After talking to artists and designers at schools like the California Institute of the Arts and the School of Visual Arts in New York, he discovered the importance of working with material to stimulate creativity.
“Ideas don’t happen in the brains of artists. They don’t come in sudden insights,” he shares. “Instead, ideas emerge from engaging in the work.”
Sawyer calls this “the dialogue of creativity.” This is a dialogue between the artist and their work, but it’s also a lot like having a conversation with another person. In both cases, new ideas form through improvisation.
“You don’t always know what your partner will say or what possibilities will come from it,” he says. “Surprising new things emerge from the interaction. The same happens when dialoguing with materials and environments — ideas happen that wouldn’t happen just in your head.”

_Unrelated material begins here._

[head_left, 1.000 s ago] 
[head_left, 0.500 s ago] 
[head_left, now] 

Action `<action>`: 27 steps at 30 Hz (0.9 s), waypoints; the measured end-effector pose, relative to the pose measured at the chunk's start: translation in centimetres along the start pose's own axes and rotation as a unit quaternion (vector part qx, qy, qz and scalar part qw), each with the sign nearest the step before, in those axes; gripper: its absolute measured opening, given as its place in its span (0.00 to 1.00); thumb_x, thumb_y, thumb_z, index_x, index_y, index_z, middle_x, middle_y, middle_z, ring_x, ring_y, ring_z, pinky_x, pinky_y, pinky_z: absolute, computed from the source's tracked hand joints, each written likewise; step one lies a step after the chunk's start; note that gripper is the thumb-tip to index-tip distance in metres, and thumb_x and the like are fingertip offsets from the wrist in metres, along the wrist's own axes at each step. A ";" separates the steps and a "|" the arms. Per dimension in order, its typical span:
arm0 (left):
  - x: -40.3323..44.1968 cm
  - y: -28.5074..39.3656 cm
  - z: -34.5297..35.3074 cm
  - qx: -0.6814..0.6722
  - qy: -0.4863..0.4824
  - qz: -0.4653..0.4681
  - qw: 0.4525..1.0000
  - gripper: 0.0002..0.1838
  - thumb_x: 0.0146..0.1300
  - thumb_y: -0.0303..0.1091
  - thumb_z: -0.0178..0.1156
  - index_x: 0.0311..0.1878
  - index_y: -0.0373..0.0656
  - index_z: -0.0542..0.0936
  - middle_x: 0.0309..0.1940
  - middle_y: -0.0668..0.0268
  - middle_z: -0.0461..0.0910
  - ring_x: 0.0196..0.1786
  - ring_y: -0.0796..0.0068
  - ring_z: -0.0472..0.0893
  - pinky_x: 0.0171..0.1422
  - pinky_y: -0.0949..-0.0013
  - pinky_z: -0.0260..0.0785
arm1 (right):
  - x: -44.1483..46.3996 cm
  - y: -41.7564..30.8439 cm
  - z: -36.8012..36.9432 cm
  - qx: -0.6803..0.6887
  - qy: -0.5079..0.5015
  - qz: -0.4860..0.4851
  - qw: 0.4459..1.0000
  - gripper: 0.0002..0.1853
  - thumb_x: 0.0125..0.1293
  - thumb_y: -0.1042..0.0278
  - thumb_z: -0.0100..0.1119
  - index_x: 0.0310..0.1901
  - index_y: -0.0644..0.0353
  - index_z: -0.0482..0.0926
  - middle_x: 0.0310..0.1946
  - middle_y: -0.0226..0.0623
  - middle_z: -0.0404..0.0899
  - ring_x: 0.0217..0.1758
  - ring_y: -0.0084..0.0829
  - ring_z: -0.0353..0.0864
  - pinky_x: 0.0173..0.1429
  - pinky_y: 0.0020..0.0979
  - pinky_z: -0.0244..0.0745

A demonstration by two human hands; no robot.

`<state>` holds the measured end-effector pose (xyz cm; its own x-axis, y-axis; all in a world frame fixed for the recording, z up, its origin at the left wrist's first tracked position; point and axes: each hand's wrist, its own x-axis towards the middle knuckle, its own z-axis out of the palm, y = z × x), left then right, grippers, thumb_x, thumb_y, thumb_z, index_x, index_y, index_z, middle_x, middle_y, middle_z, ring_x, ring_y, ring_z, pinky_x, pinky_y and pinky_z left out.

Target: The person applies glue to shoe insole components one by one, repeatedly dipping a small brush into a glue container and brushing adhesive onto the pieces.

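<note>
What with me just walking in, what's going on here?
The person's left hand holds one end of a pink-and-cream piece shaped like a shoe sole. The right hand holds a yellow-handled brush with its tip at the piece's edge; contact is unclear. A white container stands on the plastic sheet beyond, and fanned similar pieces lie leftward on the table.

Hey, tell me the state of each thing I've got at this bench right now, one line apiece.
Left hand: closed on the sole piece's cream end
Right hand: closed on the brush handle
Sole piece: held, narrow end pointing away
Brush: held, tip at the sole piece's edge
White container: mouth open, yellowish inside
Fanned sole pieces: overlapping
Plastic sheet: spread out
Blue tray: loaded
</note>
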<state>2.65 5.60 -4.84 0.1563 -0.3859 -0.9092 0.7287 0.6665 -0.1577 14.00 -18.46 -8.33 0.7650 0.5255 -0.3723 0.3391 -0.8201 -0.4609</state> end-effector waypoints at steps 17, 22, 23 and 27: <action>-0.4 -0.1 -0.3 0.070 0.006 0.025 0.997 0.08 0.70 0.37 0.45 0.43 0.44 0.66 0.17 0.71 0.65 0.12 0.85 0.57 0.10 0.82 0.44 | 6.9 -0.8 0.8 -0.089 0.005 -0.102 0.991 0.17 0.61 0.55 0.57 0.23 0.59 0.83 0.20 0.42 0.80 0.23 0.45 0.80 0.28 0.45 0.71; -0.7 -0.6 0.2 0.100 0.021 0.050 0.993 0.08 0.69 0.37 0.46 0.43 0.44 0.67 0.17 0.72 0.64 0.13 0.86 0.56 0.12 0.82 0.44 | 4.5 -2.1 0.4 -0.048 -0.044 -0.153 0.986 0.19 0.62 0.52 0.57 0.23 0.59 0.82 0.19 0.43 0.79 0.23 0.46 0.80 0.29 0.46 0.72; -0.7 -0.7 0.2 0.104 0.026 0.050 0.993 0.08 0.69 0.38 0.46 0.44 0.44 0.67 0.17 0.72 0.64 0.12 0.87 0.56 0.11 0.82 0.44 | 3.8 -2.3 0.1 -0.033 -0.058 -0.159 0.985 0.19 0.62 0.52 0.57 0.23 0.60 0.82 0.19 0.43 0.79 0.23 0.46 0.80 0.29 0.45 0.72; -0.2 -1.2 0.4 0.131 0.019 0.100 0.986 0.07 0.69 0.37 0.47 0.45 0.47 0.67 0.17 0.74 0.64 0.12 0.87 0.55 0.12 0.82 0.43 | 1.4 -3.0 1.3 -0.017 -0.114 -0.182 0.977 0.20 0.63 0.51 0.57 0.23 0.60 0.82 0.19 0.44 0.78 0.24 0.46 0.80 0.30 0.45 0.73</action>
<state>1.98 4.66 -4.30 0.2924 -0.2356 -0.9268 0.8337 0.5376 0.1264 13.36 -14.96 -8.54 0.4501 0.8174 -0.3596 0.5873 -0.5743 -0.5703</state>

Dialogue for creative thinking promotes the inclusion of multiple perspectives with many ideas and possibilities over singular resolutions to problems. It includes being curious and finding ways of being collaboratively creative in approaching new ideas.
The art and design students quoted in Sawyer’s book are learning how to engage in this iterative process where ideas emerge from unpredictable places and things. Professors can’t just lecture at students and expect them to learn how to engage in an effective dialogue of creativity, he stresses. They have to guide them through the process.
“These educators aren’t teaching students technique, craft, how to mix paints, or how to use Adobe Creative Suite,” he says. “They’re teaching them something deeper and more profound, which is how to think about engaging with materials in a way that helps generate ideas that you wouldn’t have thought out otherwise.”
From theory to practice
At the UNC School of Education since 2013, Sawyer has not only been applying what he’s learned to make his classroom more productive, he’s also been introducing students to the latest scientific understandings of how creativity works.
In his course “Psychology of Creativity,” students actively engage in the creative process in domains such as creative writing and music production.
Sawyer uses his book “Explaining Creativity: The Science of Human Innovation” for the course’s textbook. It offers an interdisciplinary approach to consider creativity in not just the arts, but also science, stage performance, the workplace, and everyday life.
“I don’t know if the course makes them more creative, because that’s not the intent of my class,” he says. “It’s not a creativity workshop, but I would like to think if students understand the research and engage in the activities that their creativity is enhanced.”
In addition to working with students, Sawyer has helped UNC-Chapel Hill faculty commercialize their ideas through Innovate Carolina, the university’s business accelerator. From 2015-2017, he designed and led the Chancellor’s Faculty Entrepreneurship Workshop, which brought faculty from all 17 UNC System campuses to Chapel Hill for an intensive four-day, hands-on experience.
One of Sawyer’s first tasks after being hired was to create a new master’s degree: The Master of Arts in Educational Innovation, Technology, and Entrepreneurship (MEITE). This was the first course in the nation to focus on entrepreneurship in education using the latest science of how people learn.
The graduate program prepares leaders to produce and utilize educational innovations for social good across the public and private sectors. The coursework is customized for each student’s interests and includes an internship with an innovative company in the Research Triangle.
Now directed by education professor Todd Cherner, MEITE is produces 30 graduates each year and competes with similar programs at Harvard and Stanford.
“Carolina is great not only because of its research faculty, but because of its focus on innovation, collaboration, and entrepreneurship,” Sawyer says. “All of the world’s most challenging problems will benefit from creativity and collaboration.”